Ezekiel 32:10. And I will fill many nations with terror at you, and their kings will shudder on account of you in fear, when I brandish My sword before their faces, and every moment they will tremble, each for his own life, on the day of your fall. “And I will fill many nations with terror at you,” with fear and for their own fate, all the more intense because the catastrophe clearly had a supernatural cause and was unexpected by human reckoning. “Every moment” is not in the LXX.

Ezekiel 32:11. For thus says the Lord GOD: the sword of the king of Babylon will come upon you. The previous figurative speech is rendered in plainer language. “Sword” — see chapter 21.

Ezekiel 32:12. By the swords of the mighty shall your people fall; all of them are the most fierce of the nations, and they will destroy the pride of Egypt, and all its multitude will perish. “The most fierce of the nations” — see the explanation Ezek 7:24. “His multitude” — Ezek 31:2.

Ezekiel 32:13. And I will destroy all his beasts beside the great waters, and no human foot will disturb them anymore, nor will the hooves of beasts disturb them. “Disturb them.” The prophet uses the murkiness of the Nile waters (which occurs because it flows through mud and carries it along, and on account of which part of it is called the Black Nile) for his image. There was little cattle then and is little now on the very banks of the Nile; it is raised in the drier parts of Egypt. But the prophet takes the Nile as representative of all Egypt.

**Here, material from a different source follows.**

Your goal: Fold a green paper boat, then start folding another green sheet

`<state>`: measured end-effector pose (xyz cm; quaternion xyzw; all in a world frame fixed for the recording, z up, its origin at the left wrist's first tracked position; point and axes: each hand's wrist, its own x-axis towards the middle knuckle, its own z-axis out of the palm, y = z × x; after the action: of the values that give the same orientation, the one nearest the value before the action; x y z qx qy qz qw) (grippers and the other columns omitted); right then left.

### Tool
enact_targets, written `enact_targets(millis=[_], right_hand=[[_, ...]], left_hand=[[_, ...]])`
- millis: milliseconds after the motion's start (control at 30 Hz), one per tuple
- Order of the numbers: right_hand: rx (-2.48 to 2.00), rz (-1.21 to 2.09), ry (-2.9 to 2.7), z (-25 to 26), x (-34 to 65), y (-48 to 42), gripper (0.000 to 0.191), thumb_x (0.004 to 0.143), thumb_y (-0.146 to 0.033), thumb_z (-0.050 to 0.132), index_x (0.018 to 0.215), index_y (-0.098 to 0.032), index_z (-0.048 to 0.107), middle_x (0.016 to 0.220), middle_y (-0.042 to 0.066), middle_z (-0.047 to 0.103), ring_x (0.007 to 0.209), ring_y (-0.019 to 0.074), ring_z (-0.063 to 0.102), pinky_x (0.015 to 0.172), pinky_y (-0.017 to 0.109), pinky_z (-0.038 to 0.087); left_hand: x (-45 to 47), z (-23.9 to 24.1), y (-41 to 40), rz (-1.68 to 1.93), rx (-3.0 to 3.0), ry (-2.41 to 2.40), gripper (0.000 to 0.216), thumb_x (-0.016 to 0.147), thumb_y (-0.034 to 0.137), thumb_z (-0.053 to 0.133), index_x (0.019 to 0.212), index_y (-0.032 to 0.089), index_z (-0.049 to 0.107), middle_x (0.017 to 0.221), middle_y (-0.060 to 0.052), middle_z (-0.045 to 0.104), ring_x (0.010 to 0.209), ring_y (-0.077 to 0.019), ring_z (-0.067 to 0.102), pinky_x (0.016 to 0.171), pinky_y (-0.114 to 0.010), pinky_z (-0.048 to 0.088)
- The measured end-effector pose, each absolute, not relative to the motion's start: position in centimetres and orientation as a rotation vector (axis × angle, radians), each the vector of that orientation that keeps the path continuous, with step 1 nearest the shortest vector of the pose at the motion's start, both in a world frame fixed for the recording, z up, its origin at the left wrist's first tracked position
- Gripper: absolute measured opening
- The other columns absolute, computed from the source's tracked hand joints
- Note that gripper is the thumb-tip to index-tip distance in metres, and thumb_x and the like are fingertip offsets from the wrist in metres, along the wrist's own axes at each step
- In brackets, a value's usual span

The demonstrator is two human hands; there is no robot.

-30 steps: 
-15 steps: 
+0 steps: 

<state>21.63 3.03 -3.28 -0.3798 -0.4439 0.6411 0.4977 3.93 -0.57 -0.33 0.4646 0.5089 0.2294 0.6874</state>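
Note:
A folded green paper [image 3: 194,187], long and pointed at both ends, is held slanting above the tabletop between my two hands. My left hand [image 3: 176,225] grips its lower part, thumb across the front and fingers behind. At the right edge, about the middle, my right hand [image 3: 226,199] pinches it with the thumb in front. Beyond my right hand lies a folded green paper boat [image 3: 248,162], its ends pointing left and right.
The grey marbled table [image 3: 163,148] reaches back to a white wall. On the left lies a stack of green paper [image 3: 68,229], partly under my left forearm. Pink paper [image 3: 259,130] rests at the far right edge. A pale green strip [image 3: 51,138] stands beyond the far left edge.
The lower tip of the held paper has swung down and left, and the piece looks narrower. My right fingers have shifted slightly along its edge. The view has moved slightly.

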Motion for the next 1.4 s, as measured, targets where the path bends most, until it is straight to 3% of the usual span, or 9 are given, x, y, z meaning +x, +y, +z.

Ezekiel 32:14. Then I will calm its waters, and make its rivers flow like oil, says the Lord GOD. The calm given to the Nile waters, that is, to Egypt, will immediately seem to come from the depopulation and lifelessness of the land (from the fact that the people and beasts that stirred up the river will be destroyed from it), but in a deeper sense — from the destruction of heathen vanity and sin in the land; consequently, here the prophecy concerns the Messianic times and the establishment and flourishing of Christianity in Egypt. In Scripture, oil is a symbol of God’s blessing and the grace of the Holy Spirit.

Ezekiel 32:15. When I make the land of Egypt a desolation, and when the land is deprived of all that fills it; when I strike all who dwell in it, then they will know that I am the Lord. The establishment of a peaceful future for Egypt must, as in other lands, be preceded by a punitive and purifying judgment of God.

Ezekiel 32:16. This is a lamentation, and they will chant it; the daughters of the nations will chant it; over Egypt and over all her multitude will they chant it, says the Lord GOD. A subscription to the song that shows it applies not only to Pharaoh (v. 2) but to the whole land, with all it contains. — “They will chant” — the Slavonic is more precise: “and you will lament over him” (as if the prophet personally is entrusted to chant it with the daughters of nations). — “The daughters of the nations” — the Slavonic is stronger: “the daughters of the heathen.” Mourning for the dead was ordinarily performed by women: Jer 9:17 and following 2 Sam 1:24.

Ezekiel 32:17. In the twelfth year, on the fifteenth day of the same month, the word of the Lord came to me: The month is not indicated; this indication could have been omitted by copyists most likely if the month was the same as for the preceding speech: the 12th; then the present speech would be separated from the preceding one only by 15 days, which is natural given their close connection in content. But the LXX place the 1st month (and in the date of v. 1 they correct the 12th year to 10 or 11, since at the 12th year it is not clear why — the second speech would be earlier than the first).

Ezekiel 32:18. Son of man! lament over the multitude of Egypt, and cast him down, him and the daughters of the renowned nations into the abyss, with those who descend into the pit. “Multitude” — the Slavonic says “multitude,” see explanation Ezek 31:2. Pharaoh is no longer spoken of. — “Cast him down... into the abyss” by your prophetic word, to which Scripture imparts real power, as the word of God, since it is at the same time the very deed: Amos 9:9; Jer 1:10 and others. — “And the daughters of the renowned nations,” that is, these nations which are enumerated in vv. 22, 24 and following — “Into the abyss,” “into the pit” — Ezek 26:20.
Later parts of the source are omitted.